* TASK DETAILS: Please retype the material beneath this task exactly, starting with its first line and finishing with the line containing "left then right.".

■ ■ ■ ■ ■

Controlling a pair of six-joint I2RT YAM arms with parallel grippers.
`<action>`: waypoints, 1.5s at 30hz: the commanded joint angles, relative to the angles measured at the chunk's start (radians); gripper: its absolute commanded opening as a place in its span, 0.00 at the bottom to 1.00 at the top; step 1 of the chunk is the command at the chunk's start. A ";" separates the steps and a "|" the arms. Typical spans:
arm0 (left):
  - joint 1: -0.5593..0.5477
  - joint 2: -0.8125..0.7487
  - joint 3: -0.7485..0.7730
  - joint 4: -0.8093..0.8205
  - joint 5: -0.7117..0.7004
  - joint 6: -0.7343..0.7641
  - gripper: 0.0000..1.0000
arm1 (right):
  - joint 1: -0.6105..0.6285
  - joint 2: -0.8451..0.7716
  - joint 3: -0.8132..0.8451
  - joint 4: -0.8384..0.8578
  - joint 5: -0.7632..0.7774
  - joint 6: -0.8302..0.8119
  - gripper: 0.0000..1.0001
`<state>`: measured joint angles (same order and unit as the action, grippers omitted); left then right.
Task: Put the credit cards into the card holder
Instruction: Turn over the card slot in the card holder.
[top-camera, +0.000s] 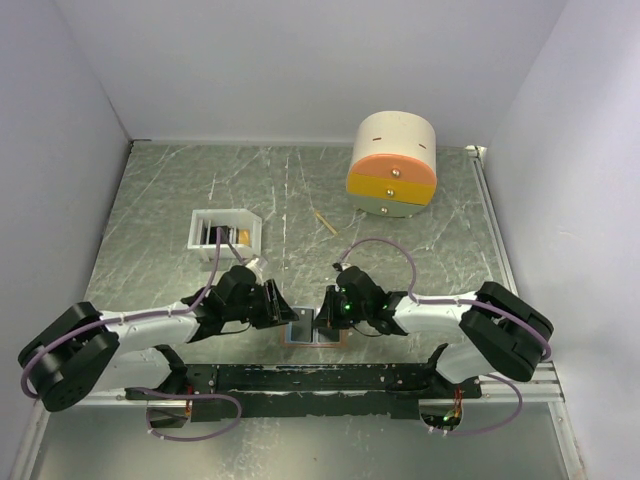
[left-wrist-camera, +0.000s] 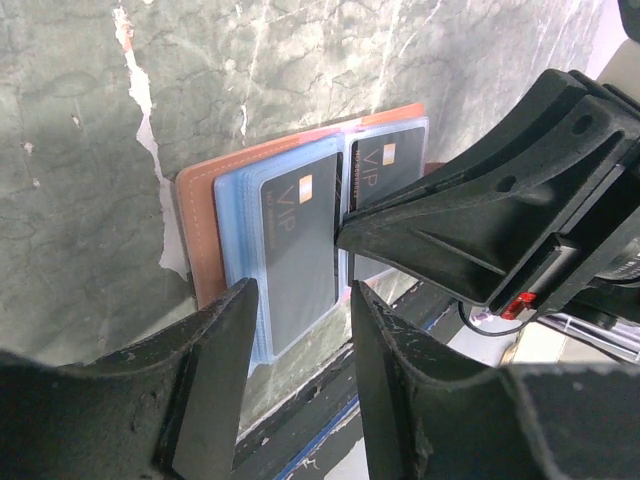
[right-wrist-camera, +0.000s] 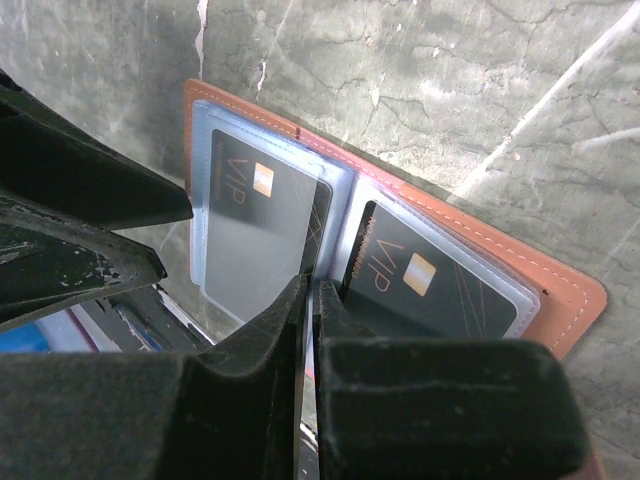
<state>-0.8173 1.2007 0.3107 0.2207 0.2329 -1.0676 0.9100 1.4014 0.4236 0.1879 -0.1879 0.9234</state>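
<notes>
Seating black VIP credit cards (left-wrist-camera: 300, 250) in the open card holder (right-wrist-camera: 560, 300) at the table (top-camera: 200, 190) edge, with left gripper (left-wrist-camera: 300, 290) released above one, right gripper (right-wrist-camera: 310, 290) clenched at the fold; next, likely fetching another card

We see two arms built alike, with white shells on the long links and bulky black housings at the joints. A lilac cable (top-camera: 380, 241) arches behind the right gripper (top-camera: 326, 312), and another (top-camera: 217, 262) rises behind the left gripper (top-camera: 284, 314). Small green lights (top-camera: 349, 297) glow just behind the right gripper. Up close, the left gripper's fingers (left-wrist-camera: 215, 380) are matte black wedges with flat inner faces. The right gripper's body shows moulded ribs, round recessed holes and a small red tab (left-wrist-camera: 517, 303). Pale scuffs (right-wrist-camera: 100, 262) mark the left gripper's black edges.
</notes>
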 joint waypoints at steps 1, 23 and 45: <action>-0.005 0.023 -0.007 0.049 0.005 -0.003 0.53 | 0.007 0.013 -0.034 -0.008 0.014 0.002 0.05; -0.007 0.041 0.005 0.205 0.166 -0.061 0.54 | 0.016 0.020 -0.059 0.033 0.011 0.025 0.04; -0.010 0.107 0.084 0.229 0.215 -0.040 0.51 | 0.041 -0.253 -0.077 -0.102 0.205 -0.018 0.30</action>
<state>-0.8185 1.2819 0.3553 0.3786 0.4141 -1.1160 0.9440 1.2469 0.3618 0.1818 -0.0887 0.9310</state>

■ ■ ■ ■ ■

* RESULT:
Controlling a pair of six-joint I2RT YAM arms with parallel grippers.
`<action>`: waypoints, 1.5s at 30hz: the commanded joint angles, relative to the angles measured at the chunk's start (radians); gripper: its absolute commanded opening as a place in its span, 0.00 at the bottom to 1.00 at the top; step 1 of the chunk is the command at the chunk's start. A ";" separates the steps and a "|" the arms. Typical spans:
arm0 (left):
  - joint 1: -0.5593..0.5477
  - joint 2: -0.8125..0.7487
  - joint 3: -0.7485..0.7730
  - joint 4: -0.8093..0.8205
  - joint 5: -0.7117..0.7004
  - joint 6: -0.7343..0.7641
  - gripper: 0.0000..1.0000
arm1 (right):
  - joint 1: -0.6105..0.6285
  - joint 2: -0.8451..0.7716
  - joint 3: -0.8132..0.8451
  - joint 4: -0.8384..0.8578
  - joint 5: -0.7632..0.7774
  - joint 6: -0.8302..0.8119
  - gripper: 0.0000..1.0001
`<state>`: measured joint angles (same order and unit as the action, grippers omitted); left then right.

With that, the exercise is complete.